Digitilisation: viewers to buy new TV sets

dijgitalLloyd Gumbo recently in Gweru
Most Zimbabweans will have to dispose of their television sets or buy the equipment that enables them to watch digitalised content when the country migrates from analogue to digital, parliamentarians have heard.As a result, it emerged that Zimbabwe may not meet the 2015 International Telecommunications Union deadline to digitalise despite the fact that some transmitters have already been installed at some sites.

Former Transmedia Corporation chief operations officer, Engineer Cloud Nyamundanda, said Zimbabweans would need appropriate technology when the country migrates to digitalisation.

He told Members of the Parliamentary Portfolio Committee on Information, Media and Broadcasting Services chaired by Umzingwane legislator Cde William Dewa (Zanu-PF) in Gweru at a workshop organised by Misa-Zimbabwe on Saturday that without buying fully integrated television sets or Set Top Box (STB), Zimbabweans would not be able to switch to digital.

“For you to receive digital signal, you need to have a Set Top Box, something we can call a decoder because it decodes the digital signal,” he said.

“If you don’t have a Set Top Box, then you should have an integrated television set that is digital compliant that receives the standard Digital Video Broadcasting Terrestrial Two (DVB-T2).

“Meeting the 2015 deadline is going to be a challenge because resources need to be made available especially to make the receiver gadgets available because already the signal carrier company has already put up facilities for the transmission but in terms of receive hardware that is where there are greater challenges.”

Eng Nyamundanda said on average STBs cost about US$60 each while fully integrated television sets cost about $900.

He said most of the television sets that were imported into the country and marked digital would not be able to transmit.

He said other governments in the region subsidised the STBs to enable citizens to receive the signal.

Eng Nyumundanda said Zimbabwe did not have the intergrated television.

“The TV sets that we have on the market that they call digital will not and cannot receive DVB-T2 standard.

“What we need are sets that receive DVB-T2 standard and not any other standard. So the television has to be very specific that it needs to receive DVB-T2,” he said.

Legislators said they would lobby Government to ensure mechanisms are put in place for Zimbabwe to meet next year’s deadline.
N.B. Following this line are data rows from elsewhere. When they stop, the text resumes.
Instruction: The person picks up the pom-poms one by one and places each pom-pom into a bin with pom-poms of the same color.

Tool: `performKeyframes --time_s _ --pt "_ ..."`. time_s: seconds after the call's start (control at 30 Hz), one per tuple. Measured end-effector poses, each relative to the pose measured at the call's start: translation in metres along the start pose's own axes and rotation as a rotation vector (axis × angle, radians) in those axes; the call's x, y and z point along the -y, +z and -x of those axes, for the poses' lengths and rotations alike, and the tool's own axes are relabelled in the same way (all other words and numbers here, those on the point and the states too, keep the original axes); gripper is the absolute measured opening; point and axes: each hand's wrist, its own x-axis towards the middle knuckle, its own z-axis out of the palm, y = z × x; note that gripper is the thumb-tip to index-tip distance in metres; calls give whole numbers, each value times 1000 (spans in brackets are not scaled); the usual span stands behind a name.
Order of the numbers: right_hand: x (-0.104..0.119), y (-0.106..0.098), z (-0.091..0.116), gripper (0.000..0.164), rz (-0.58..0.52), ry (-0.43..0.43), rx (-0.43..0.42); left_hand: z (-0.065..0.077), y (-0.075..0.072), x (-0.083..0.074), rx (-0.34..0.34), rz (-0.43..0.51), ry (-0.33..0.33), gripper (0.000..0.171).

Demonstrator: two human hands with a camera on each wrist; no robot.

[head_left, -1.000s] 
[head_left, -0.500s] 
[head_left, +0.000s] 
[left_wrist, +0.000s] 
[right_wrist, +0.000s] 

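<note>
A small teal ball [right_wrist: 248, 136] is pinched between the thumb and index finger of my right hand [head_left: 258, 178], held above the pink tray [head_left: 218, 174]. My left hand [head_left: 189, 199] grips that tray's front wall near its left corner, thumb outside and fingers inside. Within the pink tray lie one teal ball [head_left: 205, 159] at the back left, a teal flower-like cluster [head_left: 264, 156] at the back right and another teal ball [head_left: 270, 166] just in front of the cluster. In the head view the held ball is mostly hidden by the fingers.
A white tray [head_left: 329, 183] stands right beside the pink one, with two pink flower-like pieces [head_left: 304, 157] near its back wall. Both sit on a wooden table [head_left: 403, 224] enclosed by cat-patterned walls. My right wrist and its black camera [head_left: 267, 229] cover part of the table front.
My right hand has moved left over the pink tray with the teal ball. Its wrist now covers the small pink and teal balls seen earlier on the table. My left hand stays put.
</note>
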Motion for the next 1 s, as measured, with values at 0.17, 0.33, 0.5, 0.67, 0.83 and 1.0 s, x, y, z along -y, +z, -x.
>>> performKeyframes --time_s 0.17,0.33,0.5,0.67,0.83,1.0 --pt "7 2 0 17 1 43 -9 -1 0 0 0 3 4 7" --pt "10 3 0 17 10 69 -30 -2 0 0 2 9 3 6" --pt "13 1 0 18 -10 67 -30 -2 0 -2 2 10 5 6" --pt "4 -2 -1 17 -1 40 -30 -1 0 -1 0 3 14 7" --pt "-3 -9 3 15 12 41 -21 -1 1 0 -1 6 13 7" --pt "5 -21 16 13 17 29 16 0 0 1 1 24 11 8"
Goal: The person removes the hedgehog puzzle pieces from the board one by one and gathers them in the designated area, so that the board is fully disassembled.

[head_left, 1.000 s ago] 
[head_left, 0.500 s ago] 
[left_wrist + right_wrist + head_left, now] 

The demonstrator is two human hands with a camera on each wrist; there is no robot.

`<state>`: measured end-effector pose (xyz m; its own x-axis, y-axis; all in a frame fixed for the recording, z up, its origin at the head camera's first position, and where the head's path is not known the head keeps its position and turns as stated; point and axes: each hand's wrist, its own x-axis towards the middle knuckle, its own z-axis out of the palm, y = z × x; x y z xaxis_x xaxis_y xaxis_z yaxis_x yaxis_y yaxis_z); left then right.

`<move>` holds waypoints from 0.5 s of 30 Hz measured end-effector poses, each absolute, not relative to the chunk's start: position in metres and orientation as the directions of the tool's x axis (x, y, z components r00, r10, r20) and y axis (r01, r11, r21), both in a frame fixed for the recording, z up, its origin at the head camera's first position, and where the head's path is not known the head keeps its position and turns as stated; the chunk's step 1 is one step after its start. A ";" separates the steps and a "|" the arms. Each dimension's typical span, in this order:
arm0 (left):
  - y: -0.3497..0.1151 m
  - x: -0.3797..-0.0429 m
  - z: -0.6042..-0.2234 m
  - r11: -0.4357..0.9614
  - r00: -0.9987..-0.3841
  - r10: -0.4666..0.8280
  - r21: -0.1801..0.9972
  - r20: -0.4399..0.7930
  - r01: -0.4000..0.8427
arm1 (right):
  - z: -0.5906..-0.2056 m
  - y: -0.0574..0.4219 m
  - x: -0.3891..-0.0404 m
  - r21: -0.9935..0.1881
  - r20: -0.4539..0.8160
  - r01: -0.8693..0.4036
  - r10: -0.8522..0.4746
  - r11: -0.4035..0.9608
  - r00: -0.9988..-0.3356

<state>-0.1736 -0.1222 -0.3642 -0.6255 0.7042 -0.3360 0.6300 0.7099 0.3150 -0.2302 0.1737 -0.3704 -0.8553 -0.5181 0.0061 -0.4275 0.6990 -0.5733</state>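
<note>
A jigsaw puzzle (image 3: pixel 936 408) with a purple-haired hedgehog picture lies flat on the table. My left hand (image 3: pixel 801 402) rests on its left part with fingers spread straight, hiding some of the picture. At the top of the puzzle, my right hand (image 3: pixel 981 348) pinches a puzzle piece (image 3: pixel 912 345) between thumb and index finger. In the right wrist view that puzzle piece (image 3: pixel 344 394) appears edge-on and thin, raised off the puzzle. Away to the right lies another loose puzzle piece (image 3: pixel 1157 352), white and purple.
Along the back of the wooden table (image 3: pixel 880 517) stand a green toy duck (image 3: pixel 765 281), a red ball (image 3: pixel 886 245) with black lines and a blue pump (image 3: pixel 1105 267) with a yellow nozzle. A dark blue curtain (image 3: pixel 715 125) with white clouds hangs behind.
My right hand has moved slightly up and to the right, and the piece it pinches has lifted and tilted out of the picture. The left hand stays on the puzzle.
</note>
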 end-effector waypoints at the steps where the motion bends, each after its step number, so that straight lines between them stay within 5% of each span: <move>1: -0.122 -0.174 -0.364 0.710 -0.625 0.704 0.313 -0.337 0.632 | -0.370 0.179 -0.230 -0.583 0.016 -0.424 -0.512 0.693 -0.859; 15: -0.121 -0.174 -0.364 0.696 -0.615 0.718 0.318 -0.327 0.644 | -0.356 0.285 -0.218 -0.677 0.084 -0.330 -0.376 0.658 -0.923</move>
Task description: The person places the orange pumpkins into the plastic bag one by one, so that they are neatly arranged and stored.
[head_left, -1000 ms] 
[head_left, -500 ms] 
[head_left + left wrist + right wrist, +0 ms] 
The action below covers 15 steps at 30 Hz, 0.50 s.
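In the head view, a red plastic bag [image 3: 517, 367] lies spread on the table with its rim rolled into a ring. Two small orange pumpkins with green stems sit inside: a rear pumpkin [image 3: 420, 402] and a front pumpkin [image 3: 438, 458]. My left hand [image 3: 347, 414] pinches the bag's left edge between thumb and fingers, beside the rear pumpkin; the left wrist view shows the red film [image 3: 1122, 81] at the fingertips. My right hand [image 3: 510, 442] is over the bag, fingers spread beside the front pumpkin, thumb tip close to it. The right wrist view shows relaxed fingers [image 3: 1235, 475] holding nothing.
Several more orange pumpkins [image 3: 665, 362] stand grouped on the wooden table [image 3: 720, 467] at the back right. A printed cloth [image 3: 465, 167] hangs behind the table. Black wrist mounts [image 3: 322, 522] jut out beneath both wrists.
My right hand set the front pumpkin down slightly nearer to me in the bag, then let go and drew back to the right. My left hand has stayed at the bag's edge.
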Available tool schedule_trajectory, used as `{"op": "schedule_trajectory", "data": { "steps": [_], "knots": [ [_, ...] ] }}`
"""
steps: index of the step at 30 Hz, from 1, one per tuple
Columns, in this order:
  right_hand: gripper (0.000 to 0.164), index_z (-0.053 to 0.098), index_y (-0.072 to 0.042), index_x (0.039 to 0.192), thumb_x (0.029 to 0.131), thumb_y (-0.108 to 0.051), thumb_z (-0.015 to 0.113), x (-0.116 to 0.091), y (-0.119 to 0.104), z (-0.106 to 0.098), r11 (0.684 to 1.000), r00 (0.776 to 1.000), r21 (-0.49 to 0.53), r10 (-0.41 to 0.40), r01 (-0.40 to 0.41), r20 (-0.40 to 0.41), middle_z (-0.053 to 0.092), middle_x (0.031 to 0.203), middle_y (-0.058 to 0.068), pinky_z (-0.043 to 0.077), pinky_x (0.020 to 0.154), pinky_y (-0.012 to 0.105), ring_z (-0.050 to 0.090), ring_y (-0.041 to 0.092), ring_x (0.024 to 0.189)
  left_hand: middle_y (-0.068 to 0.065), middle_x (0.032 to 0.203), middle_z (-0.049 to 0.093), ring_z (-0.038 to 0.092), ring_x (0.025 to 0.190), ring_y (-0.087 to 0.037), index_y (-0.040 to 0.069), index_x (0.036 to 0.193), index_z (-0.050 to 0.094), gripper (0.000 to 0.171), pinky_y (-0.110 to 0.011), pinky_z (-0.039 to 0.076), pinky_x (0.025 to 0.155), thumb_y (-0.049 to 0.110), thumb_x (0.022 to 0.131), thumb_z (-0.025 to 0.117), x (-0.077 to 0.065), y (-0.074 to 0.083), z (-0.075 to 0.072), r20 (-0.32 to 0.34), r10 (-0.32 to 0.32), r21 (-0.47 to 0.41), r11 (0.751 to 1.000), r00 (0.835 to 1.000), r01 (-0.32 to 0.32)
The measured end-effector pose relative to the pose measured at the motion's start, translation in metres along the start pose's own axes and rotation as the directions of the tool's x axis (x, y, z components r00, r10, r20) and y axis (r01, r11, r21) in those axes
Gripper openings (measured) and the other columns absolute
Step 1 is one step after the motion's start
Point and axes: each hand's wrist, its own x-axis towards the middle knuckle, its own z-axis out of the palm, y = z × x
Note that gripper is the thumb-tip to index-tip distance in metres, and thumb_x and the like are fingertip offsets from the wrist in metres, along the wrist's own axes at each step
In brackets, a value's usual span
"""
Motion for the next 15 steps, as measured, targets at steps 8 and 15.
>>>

Meanwhile, media expert Takura Zhangazha said the country’s new Constitution guaranteed media freedom including a provision in the Bill of Rights.

He said the portfolio committee was best positioned to play a role in the appointment of commissioners to the Zimbabwe Media Commission.

It was regrettable, he said, that the Access to Information and Protection of Privacy Act and the Public Order and Security Act still criminalised journalism.

However, Misa-Zimbabwe board member Kelvin Jakachira hailed Information, Media and Broadcasting Services Minister Professor Jonathan Moyo’s recent pronouncements on the need to remove criminal defamation from the country’s laws.